What was the favorite questions the democrat prattled on about at the beginning of the Afghanistan campaign...oh yeah, is it a quagmire yet?  

****How many terrorists is this raw use of force going to create?  Add to the fact that Obama is not closing Gitmo, another terrorist recruiting tool, and that he is going to use military tribunals, another terrorist recruiting tool, it would seem that Obama is actually worse than Bush.  Bush at least was reacting to a direct attack on the country and trying to deter a future threat from Iraq.  Why is Obama launching missles into a country that didn't directly attack us.  Isn't that what he preached about all during the campaign.  How about America's image around the world.  Attacking a new muslim country for oil isn't going to help our image much is it.

I used to go to my Iaido class on Saturday's and during the intitial stages of the war there were always anti-war joksters protesting at this one intersection.  With Barak the crusader attacking a muslim country, do you think they will come back?
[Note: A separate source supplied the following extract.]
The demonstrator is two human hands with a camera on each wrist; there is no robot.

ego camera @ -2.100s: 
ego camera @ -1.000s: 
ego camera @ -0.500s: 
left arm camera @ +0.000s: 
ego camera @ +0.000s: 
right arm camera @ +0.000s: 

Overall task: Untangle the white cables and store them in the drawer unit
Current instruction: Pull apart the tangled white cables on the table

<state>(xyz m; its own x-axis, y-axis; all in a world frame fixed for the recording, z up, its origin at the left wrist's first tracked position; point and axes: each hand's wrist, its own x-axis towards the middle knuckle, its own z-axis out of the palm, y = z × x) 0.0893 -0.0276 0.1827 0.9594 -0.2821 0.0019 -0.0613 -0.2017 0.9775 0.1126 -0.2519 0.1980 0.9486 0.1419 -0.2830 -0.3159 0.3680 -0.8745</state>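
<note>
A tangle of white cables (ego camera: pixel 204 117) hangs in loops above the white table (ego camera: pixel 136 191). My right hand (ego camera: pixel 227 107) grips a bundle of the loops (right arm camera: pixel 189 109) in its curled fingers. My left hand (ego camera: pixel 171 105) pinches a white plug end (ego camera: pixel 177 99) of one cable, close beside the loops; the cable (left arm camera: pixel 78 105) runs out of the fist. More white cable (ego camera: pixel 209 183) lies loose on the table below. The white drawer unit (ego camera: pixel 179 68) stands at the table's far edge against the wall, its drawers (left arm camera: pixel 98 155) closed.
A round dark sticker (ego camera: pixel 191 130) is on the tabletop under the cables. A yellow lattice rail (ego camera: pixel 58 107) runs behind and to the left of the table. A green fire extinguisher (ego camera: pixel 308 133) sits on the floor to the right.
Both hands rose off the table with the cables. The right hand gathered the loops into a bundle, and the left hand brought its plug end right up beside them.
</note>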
Where is Cindy Sheehan when you need her.


----------



## billc (Mar 20, 2011)

John Nolte over at bighollywood.com just reminded me, you guys on the left, remember that nobel peace prize thing Obama recieved for doing nothing.  Well, it looks like he is doing a lot less than nothing to justify the nobel PEACE PRIZE for freakings sake.  Just thought I would pass that around after Mr. Nolte brought it up.


----------



## Makalakumu (Mar 20, 2011)

Lets turn the boat...

Qadaffi is a known terrorist supporter.  He is surrounded by a bunch of muslim extremists who have shown they were dangerous in the past.  Why does the Commander In Chief need to beg permission to take out America's enemies?  These dirty people are finally getting a chance at the American Dream and you are attacking the only person who can give them liberty?
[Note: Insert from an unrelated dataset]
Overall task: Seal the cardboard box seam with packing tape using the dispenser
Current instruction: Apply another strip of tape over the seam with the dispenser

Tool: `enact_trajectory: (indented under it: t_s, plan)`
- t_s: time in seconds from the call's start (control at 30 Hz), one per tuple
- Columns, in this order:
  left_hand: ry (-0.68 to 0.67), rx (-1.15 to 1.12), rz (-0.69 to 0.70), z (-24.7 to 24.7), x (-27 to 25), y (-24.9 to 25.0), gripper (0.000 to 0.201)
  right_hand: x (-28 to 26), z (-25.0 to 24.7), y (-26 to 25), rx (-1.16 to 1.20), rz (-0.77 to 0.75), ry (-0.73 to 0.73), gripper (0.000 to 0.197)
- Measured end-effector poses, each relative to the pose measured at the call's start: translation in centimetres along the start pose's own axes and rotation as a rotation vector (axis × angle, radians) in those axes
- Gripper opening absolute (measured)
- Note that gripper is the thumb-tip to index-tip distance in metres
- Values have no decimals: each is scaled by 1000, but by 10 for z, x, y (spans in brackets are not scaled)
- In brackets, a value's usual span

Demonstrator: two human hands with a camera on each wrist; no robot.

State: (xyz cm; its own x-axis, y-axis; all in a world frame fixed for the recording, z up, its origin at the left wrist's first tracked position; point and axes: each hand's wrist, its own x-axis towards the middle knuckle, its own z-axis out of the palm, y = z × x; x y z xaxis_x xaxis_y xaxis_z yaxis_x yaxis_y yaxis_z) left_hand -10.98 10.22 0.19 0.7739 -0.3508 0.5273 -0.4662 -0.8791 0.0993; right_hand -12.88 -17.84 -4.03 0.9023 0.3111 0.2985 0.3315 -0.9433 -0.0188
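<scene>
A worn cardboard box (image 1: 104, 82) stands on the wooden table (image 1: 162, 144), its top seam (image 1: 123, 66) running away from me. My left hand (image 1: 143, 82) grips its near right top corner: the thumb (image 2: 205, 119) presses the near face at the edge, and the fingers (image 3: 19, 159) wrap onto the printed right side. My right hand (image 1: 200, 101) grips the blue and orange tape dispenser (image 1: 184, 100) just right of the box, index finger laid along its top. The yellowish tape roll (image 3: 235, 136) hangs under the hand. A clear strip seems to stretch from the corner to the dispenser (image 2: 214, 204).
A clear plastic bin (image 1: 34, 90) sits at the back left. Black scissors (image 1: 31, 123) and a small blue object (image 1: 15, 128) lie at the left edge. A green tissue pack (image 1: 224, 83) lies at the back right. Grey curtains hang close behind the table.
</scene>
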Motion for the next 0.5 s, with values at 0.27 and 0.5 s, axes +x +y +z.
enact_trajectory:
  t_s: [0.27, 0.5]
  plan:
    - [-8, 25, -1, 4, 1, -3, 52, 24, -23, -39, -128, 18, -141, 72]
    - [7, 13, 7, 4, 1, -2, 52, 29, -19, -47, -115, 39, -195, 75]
Obama is a crusader of good, wielding Americas sword of Justice!  Sure, we all thought he was a socialist, but damn, I thought we could all gather around and watch the fireworks as the terrorists who caused 9/11 get theirs.  They're all muslim extremists and deserve it!

Or maybe you just don't support the troops enough.  Is that it?  It's America and we're awesome!  You can love it or leave it!


----------



## Bruno@MT (Mar 20, 2011)

maunakumu said:


> In order for people on the Right to sound sincere when they criticize this, they have to reconsider their stance on the War on Terror.  Otherwise, there is simply no logical reason NOT to bomb Libya for not doing what we want.  The premises in the WoT and this new theater of war is exactly the same.
> *
> The US will use the military industrial complex to overthrow any government that it wishes.  *
> 
> When someone on the Right attacks that premise, that's when I can throw some high fives and shake hands.



Thanks.
Unless the US changes its ways, I see no reason for the right wingers to start complaining about this. Sovereignity didn't mean **** when invading Iraq, nor did it when the CIA abducted people and sent them to gitmo, syria and Egypt.


----------



## Bruno@MT (Mar 20, 2011)

nevermind. See my next post.


----------



## Bruno@MT (Mar 20, 2011)

billcihak said:


> John Nolte over at bighollywood.com just reminded me, you guys on the left, remember that nobel peace prize thing Obama recieved for doing nothing.  Well, it looks like he is doing a lot less than nothing to justify the nobel PEACE PRIZE for freakings sake.  Just thought I would pass that around after Mr. Nolte brought it up.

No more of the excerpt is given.